An exact copy of the listing is needed, with every line kept.
Given data Start Marker
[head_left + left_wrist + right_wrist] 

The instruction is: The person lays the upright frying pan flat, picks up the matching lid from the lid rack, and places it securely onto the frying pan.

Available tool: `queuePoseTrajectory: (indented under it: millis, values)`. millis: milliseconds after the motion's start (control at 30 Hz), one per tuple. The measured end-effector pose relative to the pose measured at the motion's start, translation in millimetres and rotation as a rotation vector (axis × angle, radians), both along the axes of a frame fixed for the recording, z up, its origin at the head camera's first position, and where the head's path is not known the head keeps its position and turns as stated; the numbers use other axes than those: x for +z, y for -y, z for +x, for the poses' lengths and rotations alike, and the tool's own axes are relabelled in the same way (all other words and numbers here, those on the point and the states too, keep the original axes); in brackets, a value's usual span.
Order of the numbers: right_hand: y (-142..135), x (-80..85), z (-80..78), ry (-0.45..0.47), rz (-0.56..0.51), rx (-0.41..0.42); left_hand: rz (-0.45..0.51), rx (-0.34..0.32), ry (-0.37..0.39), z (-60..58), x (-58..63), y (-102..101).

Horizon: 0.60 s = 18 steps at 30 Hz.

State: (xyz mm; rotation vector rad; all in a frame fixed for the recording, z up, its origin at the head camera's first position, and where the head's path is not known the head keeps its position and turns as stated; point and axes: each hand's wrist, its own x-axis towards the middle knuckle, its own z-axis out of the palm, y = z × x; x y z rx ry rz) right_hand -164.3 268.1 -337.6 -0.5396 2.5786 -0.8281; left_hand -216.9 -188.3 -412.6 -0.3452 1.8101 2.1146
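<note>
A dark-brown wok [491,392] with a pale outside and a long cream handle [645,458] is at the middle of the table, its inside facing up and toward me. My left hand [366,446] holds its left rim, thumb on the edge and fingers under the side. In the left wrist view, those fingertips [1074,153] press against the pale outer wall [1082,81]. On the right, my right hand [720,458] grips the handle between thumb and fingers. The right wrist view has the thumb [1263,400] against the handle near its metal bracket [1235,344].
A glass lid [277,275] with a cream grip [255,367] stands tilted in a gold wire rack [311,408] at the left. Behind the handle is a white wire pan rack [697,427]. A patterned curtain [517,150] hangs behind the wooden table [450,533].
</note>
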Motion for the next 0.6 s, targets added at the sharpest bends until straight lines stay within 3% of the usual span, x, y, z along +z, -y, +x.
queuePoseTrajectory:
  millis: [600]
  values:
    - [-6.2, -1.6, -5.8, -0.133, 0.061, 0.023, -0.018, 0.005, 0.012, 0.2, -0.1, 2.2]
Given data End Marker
Reply
[head_left + left_wrist + right_wrist] 

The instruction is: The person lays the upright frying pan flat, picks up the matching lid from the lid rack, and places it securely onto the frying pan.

Available tool: `queuePoseTrajectory: (indented under it: millis, values)`. millis: milliseconds after the motion's start (control at 30 Hz), one per tuple. The measured end-effector pose relative to the pose measured at the motion's start, translation in millimetres and rotation as a rotation vector (axis × angle, radians), both along the axes of a frame fixed for the recording, z up, its origin at the head camera's first position, and where the head's path is not known the head keeps its position and turns as stated; the numbers use other axes than those: x for +z, y for -y, z for +x, for the poses' lengths and rotations alike, and the tool's own axes are relabelled in the same way (all other words and numbers here, those on the point and the states too, keep the original axes); in brackets, a value's usual span.
Order of the numbers: right_hand: y (-142..135), x (-80..85), z (-80..78), ry (-0.45..0.47), rz (-0.56..0.51), rx (-0.41..0.42); left_hand: rz (-0.45..0.51), rx (-0.34..0.32), ry (-0.37..0.39), z (-60..58), x (-58..63), y (-102..101).

Horizon: 0.60 s = 18 steps at 30 Hz.

State: (xyz mm; rotation vector rad; all in a frame fixed for the recording, z up, its origin at the head camera's first position, and where the head's path is not known the head keeps its position and turns as stated; point and axes: each hand's wrist, its own x-axis towards the middle knuckle, its own z-axis out of the palm, y = z × x; x y z rx ry rz) right_hand -164.3 268.1 -337.6 -0.5396 2.5786 -0.8281; left_hand -216.9 -188.3 -412.6 -0.3452 1.8101 2.1146
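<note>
A dark-brown wok [491,392] with a pale outside and a long cream handle [645,458] is at the middle of the table, its inside facing up and toward me. My left hand [366,446] holds its left rim, thumb on the edge and fingers under the side. In the left wrist view, those fingertips [1074,153] press against the pale outer wall [1082,81]. On the right, my right hand [720,458] grips the handle between thumb and fingers. The right wrist view has the thumb [1263,400] against the handle near its metal bracket [1235,344].
A glass lid [277,275] with a cream grip [255,367] stands tilted in a gold wire rack [311,408] at the left. Behind the handle is a white wire pan rack [697,427]. A patterned curtain [517,150] hangs behind the wooden table [450,533].
</note>
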Motion for the next 0.6 s, targets added at the sharpest bends until straight lines stay within 3% of the usual span, x, y, z along +z, -y, +x.
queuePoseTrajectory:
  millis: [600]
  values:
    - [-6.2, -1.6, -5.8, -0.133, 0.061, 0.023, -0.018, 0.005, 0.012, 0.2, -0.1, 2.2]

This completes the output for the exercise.